- **Work task**
Which of the lines below include "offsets"? Each one should be copied out.

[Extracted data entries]

= Beginning of Section =

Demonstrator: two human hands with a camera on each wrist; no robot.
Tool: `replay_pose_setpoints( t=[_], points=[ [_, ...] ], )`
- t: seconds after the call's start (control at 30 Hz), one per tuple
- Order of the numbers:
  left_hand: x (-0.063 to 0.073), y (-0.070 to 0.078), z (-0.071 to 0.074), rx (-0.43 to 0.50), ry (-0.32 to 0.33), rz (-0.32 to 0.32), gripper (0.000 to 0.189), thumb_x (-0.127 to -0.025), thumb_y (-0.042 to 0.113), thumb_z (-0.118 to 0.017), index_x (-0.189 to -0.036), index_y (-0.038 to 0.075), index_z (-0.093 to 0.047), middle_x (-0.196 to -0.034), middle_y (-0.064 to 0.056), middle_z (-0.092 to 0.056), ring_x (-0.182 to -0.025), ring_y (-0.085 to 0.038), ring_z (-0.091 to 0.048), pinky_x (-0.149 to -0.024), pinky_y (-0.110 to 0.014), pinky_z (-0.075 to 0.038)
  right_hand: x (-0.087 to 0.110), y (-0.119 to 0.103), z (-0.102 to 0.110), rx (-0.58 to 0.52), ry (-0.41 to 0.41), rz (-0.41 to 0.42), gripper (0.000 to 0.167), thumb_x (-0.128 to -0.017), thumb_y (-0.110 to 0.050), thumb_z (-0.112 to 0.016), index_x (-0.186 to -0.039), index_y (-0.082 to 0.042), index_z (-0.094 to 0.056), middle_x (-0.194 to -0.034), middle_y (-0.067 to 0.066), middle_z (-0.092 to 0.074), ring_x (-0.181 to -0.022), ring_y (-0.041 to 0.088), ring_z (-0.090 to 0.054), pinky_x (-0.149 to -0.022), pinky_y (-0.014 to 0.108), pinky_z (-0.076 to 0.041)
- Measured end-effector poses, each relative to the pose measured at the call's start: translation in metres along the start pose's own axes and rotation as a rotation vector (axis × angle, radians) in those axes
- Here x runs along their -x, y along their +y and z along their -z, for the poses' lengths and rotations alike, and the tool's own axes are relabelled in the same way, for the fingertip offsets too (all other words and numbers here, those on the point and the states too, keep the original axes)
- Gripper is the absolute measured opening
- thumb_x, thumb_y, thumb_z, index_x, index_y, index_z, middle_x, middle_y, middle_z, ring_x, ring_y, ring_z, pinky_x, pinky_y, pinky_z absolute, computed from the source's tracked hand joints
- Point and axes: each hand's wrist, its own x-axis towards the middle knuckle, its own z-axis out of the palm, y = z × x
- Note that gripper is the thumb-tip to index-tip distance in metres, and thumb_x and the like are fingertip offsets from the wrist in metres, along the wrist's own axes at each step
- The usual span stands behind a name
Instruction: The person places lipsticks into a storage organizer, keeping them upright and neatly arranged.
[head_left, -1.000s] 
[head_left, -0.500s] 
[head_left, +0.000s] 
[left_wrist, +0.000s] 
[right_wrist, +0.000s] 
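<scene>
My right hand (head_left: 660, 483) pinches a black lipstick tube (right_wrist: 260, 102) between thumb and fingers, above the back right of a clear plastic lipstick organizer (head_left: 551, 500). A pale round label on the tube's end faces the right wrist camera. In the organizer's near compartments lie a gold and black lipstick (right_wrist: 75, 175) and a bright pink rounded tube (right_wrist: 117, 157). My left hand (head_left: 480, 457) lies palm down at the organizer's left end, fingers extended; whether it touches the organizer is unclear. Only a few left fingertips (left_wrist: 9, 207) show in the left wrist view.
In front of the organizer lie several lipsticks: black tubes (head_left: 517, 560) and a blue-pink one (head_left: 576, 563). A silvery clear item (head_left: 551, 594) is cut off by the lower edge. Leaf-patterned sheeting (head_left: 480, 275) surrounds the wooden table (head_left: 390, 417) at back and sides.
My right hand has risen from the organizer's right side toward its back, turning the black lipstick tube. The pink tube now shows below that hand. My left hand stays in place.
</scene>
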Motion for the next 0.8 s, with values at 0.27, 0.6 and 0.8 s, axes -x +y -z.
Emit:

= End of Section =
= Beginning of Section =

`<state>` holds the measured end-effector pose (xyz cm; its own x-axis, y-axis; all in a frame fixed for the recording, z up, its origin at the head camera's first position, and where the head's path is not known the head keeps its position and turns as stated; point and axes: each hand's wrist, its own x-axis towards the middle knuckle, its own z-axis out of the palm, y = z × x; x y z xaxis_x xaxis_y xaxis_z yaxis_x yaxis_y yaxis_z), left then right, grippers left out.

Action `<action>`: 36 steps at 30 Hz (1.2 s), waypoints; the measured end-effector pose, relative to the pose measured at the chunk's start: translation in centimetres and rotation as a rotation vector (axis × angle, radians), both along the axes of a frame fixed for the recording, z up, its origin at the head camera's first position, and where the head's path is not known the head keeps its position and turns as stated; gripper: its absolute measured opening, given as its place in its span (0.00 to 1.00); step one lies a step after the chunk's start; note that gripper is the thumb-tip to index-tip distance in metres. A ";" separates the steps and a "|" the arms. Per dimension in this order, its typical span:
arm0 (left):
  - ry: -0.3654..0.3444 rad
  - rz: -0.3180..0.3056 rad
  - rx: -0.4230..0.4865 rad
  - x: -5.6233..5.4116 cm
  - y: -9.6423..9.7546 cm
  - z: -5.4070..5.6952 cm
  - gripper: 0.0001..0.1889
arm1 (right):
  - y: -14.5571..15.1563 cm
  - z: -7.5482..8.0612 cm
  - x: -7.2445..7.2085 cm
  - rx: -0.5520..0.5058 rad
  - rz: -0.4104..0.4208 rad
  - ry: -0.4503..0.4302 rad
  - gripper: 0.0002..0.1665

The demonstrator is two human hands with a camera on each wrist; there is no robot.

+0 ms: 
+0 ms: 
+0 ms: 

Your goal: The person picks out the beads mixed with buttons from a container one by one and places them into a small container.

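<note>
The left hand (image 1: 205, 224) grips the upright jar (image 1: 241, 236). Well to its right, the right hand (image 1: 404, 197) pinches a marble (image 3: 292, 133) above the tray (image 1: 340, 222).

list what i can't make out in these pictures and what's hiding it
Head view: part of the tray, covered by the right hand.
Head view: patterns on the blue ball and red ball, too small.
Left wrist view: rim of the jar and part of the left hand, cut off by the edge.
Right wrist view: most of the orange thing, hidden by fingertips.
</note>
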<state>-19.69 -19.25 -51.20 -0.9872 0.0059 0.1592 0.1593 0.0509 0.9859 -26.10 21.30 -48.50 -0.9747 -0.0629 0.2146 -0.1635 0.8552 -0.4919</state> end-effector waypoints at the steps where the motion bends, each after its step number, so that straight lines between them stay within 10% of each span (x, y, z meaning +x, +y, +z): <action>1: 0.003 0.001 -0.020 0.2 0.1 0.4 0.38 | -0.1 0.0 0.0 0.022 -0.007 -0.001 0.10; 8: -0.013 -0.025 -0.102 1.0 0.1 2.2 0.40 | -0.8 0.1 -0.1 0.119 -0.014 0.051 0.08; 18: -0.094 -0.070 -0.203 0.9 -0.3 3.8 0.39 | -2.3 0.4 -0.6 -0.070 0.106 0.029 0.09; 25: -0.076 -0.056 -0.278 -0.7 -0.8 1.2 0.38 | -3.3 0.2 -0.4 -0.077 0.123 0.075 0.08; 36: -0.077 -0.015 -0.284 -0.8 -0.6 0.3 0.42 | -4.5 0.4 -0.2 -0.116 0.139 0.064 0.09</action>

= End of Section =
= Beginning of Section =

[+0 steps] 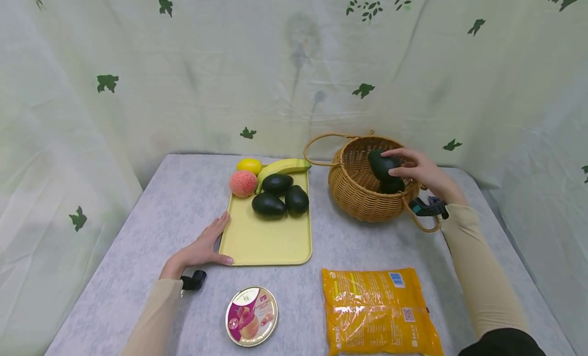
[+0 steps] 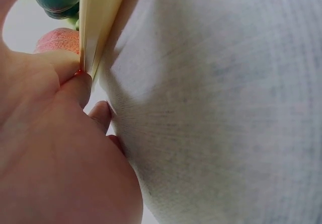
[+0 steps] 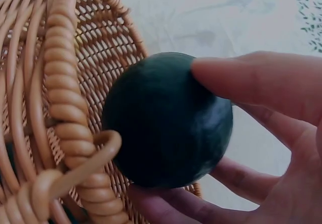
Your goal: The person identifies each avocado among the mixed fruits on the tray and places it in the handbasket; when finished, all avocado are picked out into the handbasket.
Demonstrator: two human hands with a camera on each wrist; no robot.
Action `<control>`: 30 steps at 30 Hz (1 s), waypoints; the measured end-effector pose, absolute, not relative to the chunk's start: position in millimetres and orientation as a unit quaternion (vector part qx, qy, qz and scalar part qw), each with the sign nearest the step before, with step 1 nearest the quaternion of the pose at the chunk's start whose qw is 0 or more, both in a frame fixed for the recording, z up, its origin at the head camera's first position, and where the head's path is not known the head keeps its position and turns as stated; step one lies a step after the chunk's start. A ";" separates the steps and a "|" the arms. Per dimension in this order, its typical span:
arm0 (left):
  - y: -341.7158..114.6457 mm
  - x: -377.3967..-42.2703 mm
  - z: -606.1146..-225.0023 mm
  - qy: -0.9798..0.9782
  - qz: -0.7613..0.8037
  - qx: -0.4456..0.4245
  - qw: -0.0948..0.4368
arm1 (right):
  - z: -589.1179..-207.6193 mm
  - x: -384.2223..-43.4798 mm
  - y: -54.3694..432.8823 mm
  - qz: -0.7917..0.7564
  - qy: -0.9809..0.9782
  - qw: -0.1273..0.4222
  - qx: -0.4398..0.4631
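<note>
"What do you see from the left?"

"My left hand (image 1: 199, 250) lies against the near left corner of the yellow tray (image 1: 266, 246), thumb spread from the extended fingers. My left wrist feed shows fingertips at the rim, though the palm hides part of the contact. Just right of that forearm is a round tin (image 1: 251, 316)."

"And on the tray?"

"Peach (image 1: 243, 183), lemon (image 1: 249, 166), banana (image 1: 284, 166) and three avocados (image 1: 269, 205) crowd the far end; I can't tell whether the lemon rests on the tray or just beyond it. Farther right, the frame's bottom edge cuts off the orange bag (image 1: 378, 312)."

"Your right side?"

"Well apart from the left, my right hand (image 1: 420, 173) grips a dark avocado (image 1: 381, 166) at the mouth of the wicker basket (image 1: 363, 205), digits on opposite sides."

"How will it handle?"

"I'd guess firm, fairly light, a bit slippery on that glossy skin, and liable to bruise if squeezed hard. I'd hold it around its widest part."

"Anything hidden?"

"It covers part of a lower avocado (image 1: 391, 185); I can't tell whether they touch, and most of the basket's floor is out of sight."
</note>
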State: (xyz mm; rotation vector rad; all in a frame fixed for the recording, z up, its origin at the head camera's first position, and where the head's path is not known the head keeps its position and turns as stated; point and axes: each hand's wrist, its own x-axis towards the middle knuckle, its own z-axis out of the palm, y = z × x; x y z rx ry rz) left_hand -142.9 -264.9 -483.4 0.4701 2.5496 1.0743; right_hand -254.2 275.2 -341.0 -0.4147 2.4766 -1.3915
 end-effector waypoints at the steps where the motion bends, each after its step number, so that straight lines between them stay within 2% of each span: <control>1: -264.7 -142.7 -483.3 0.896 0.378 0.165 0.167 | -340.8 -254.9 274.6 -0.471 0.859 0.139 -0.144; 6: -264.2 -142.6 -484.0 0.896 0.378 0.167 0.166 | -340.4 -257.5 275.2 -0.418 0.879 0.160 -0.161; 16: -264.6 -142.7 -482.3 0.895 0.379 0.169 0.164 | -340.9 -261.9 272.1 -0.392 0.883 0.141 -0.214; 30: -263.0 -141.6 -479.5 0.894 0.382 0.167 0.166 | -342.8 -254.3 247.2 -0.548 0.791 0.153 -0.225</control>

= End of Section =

- **The completed task**
- Here x runs along their -x, y along their +y and z along their -z, for the poses' lengths and rotations alike, and the tool's own axes are relabelled in the same way, for the fingertip offsets too (all other words and numbers here, those on the point and the states too, keep the original axes)
- Note that gripper is the thumb-tip to index-tip distance in metres, and thumb_x and the like are fingertip offsets from the wrist in metres, along the wrist's own axes at each step

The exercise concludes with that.